The Bab El-Mandeb Strait on Yemen’s southern coast controls access to the Red Sea, Suez Canal and the ports of western Saudi Arabia.
US oil production notched its third weekly decline in four weeks, the US Energy Information Administration said.
US crude oil’s front-month futures contract, June, was up $2 at $58.16 a barrel by 11:55 a.m. EDT (1555 GMT). Its session high of $58.27 was a 2015 high.
June UK North Sea Brent, the global benchmark for oil, jumped $2.34 to $65.07 a barrel. Its session high was a 2015 peak of $65.13.

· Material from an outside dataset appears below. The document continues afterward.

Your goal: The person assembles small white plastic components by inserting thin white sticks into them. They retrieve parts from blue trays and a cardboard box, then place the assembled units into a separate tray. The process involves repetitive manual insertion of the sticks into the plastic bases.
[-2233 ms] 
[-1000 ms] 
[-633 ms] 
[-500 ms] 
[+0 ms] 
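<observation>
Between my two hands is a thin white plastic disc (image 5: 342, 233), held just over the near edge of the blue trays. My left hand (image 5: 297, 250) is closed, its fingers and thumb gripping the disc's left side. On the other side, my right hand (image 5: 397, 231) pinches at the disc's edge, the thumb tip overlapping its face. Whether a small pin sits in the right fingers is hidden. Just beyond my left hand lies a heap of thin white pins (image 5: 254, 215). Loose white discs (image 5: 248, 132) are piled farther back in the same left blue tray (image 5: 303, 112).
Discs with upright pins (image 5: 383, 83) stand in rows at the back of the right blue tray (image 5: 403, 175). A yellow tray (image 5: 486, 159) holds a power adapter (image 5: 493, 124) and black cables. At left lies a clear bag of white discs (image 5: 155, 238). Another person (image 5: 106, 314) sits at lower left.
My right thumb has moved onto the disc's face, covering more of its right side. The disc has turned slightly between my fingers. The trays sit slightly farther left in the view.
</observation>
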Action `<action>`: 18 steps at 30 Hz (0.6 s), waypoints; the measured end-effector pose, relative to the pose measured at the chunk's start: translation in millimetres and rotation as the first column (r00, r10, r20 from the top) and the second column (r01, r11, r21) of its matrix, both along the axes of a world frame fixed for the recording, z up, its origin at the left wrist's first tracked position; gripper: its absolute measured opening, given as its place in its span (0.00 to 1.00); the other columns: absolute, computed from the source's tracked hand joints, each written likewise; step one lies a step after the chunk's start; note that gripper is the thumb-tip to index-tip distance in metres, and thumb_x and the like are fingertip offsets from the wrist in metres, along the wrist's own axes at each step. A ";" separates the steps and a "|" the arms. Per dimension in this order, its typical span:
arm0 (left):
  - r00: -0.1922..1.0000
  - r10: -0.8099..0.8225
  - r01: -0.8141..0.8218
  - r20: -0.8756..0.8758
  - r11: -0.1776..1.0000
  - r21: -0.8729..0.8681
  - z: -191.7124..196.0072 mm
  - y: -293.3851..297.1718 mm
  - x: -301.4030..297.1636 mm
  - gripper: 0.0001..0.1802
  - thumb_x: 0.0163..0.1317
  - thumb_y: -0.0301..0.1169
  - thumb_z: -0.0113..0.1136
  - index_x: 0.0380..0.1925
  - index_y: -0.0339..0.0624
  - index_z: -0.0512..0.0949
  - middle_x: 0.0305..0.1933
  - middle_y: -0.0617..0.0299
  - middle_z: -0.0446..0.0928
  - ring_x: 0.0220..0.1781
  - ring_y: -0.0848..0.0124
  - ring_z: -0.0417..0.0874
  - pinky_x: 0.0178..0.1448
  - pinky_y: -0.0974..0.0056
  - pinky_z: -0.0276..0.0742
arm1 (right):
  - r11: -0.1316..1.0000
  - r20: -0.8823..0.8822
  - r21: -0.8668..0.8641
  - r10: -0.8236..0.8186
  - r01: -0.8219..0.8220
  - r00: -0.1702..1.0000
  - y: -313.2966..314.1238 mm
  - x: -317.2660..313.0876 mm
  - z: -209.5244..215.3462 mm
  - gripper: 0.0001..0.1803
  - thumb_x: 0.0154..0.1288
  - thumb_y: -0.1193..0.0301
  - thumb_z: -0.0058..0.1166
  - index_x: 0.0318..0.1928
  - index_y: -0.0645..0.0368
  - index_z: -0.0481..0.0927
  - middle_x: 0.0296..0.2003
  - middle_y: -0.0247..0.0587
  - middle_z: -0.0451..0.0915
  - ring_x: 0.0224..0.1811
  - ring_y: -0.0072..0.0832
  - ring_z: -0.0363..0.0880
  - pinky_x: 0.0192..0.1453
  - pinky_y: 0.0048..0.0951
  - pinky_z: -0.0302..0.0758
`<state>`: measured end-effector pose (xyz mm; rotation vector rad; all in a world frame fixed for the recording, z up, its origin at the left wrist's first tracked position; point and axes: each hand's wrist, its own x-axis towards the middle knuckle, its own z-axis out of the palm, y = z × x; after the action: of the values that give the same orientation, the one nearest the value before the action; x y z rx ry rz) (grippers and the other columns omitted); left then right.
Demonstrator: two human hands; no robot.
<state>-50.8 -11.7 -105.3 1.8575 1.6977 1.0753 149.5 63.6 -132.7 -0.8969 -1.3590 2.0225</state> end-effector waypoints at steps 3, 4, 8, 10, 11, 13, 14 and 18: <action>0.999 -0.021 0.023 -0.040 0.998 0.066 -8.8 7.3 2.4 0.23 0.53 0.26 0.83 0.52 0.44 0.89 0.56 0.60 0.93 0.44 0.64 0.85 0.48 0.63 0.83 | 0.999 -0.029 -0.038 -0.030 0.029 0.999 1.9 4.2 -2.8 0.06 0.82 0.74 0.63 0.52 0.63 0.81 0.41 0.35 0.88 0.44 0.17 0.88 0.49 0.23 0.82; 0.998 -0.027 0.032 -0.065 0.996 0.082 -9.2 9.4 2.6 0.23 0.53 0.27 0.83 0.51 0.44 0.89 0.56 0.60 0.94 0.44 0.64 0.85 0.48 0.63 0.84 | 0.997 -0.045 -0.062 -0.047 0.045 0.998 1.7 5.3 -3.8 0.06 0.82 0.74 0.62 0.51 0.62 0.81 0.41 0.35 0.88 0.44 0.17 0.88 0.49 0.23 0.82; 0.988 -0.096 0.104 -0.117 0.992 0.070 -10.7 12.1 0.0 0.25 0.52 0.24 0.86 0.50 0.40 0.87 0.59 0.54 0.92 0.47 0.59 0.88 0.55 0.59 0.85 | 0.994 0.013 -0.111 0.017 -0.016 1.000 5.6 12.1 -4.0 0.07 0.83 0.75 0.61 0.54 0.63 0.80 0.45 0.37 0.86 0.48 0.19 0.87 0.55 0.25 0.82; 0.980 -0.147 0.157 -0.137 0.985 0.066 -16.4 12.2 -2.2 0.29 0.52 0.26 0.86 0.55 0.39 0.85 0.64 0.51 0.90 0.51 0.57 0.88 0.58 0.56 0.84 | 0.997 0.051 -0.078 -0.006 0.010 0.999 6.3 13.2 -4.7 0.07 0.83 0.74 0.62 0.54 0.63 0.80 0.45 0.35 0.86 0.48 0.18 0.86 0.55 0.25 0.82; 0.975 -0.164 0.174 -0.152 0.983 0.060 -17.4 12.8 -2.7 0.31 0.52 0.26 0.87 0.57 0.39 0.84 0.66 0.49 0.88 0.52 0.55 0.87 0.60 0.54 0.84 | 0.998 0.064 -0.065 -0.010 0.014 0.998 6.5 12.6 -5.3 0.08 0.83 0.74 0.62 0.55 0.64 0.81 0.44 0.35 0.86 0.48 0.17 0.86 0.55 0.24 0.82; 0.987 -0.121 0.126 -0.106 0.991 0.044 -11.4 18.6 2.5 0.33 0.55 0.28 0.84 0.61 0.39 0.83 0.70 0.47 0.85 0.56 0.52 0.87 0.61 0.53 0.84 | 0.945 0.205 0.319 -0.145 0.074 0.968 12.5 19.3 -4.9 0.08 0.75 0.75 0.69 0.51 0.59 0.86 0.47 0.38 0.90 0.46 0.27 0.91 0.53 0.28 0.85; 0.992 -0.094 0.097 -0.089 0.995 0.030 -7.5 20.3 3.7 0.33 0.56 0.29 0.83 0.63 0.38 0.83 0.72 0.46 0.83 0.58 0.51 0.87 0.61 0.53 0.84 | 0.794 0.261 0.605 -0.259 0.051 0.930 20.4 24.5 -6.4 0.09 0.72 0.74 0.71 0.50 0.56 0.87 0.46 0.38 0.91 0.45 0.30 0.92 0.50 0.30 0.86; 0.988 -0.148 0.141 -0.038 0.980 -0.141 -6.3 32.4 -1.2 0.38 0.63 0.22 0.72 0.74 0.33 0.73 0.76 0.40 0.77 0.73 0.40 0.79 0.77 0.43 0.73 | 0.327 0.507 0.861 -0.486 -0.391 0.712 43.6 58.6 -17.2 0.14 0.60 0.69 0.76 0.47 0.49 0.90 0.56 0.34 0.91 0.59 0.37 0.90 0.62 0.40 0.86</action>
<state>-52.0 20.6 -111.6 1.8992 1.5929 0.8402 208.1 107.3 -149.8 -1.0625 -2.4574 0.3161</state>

Oil prices have risen as much as $10 this month due to worries about Middle East supplies and signs of stronger global demand, particularly for automotive fuels.
But so far, world supplies of crude are still in a glut. Latest estimates put production by the Organization of the Petroleum Exporting Countries at almost 2 million barrels per day above demand for its oil in the first half.
US government data on Wednesday showed domestic crude stockpiles rose by 5.3 million barrels last week, well above a forecast 2.9 million barrels, to a record 489 million barrels.
It was the 15th straight weekly build for US crude stocks and pushed US commercial inventories almost 100 million barrels above their year-ago level.
Executives at an industry conference in Houston this week said the cost of drilling wells in the US had fallen much faster than expected, allowing producers to work oilfields that just months ago looked uncompetitive.